1) you can't time the market but, it's obviously a bubble, you should get out
2) you can't time the market but, I did take profits on something since it ran quite a bit and put them into something else
3) you can't time the market but, after analyzing this situation I realized there is nothing this stock could do but outperform the market so I bought
4) you can't time the market but, I would never buy a dogshit stock like RICK (i.e. it's a better time to buy something else)
5) you can't time the market but, I would never buy at a random time
6) you can't time the market but, I would never buy stocks selected at random
7) you can't time the market but, I am over allocated in X (i.e. it's a better time to buy that than something else)
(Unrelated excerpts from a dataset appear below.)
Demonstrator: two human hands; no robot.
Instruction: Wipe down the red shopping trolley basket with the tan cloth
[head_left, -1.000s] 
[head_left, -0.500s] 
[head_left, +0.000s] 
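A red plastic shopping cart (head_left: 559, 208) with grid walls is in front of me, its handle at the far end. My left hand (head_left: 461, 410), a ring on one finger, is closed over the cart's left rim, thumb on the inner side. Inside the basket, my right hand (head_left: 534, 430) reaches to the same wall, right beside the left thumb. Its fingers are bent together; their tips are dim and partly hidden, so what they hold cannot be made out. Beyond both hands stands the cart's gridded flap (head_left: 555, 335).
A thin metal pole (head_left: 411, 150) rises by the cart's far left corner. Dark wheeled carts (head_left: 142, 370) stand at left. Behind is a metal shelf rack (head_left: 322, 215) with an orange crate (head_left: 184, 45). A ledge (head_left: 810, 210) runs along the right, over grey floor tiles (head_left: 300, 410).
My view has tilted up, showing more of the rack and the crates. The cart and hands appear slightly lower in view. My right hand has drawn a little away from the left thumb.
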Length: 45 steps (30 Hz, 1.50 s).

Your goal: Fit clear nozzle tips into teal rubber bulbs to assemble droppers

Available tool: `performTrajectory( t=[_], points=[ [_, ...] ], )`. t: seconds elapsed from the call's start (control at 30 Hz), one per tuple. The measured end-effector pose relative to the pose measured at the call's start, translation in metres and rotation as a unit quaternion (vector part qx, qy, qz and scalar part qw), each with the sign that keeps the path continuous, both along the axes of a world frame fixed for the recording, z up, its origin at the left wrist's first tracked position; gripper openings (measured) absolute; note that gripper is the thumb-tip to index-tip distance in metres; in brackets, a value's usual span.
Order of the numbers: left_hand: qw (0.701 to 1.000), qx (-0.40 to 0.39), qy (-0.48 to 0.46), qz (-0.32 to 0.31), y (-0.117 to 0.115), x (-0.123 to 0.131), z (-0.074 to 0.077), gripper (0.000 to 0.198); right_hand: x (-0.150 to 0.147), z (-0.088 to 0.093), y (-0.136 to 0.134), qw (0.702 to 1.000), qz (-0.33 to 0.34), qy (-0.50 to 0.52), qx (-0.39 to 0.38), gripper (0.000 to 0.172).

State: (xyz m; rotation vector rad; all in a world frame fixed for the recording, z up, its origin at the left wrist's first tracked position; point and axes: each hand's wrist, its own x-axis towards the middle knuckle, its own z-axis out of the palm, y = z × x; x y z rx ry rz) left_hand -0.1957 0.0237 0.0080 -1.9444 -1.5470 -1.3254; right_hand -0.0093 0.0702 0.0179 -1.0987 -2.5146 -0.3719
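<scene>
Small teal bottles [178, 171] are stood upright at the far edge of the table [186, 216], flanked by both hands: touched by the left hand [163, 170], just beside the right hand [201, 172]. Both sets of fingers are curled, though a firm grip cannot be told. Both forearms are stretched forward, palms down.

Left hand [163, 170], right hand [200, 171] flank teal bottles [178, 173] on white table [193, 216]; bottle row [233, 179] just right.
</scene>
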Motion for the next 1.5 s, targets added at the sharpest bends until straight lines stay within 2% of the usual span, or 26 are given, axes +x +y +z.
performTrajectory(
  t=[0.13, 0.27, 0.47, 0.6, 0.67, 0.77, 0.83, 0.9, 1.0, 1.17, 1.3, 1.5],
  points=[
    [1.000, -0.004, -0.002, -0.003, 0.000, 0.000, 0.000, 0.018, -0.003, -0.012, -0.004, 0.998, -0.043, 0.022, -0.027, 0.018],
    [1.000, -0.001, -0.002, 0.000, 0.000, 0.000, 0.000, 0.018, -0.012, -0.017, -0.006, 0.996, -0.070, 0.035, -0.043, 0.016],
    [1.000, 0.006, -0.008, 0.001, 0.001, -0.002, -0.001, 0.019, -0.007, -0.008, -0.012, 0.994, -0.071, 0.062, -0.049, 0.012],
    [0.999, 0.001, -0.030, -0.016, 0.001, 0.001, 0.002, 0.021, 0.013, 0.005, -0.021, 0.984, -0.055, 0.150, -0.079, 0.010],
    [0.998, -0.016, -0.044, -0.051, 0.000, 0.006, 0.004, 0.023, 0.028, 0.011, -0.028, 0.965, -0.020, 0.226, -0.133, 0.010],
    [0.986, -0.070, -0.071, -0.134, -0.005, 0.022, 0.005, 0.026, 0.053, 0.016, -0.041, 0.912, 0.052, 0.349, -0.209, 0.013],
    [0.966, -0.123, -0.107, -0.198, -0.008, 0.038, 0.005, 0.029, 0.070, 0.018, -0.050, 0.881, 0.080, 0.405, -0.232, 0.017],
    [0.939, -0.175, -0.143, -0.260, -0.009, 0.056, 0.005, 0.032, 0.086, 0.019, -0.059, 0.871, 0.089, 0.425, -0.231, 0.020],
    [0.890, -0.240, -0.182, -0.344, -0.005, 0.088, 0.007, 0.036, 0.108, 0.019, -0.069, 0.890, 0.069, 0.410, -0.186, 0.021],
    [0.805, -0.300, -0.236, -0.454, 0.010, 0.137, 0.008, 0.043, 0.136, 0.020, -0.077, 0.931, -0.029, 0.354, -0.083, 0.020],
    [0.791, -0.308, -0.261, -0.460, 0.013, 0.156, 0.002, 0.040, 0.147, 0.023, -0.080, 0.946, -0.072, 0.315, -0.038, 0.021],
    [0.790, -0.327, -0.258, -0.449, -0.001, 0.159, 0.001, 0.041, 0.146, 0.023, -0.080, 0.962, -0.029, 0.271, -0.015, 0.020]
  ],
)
Guess people like to say things without understanding the true meaning.

Lol!

55 comments

Latest

  • mark94
    7 years ago
    You can't time the market. Period. End of story.

    I've ridden the market up and down for the last 20+ years. Constantly in stocks. On average, about 10% per year. I'm ecstatic with that.

    In my younger, arrogant days, I tried timing the market. Always got out just before it recovered. Idiocy.
  • RandomMember
    7 years ago
    Don't know if I'm part of the target here, but I did time the housing market, following economist Robert Shiller. I've been saying the stock market is too high for about 3 years and I thought that Trump's election would crash the market -- and I was dead wrong. I did pull some money out the market about a month ago, but that's really unusual for me.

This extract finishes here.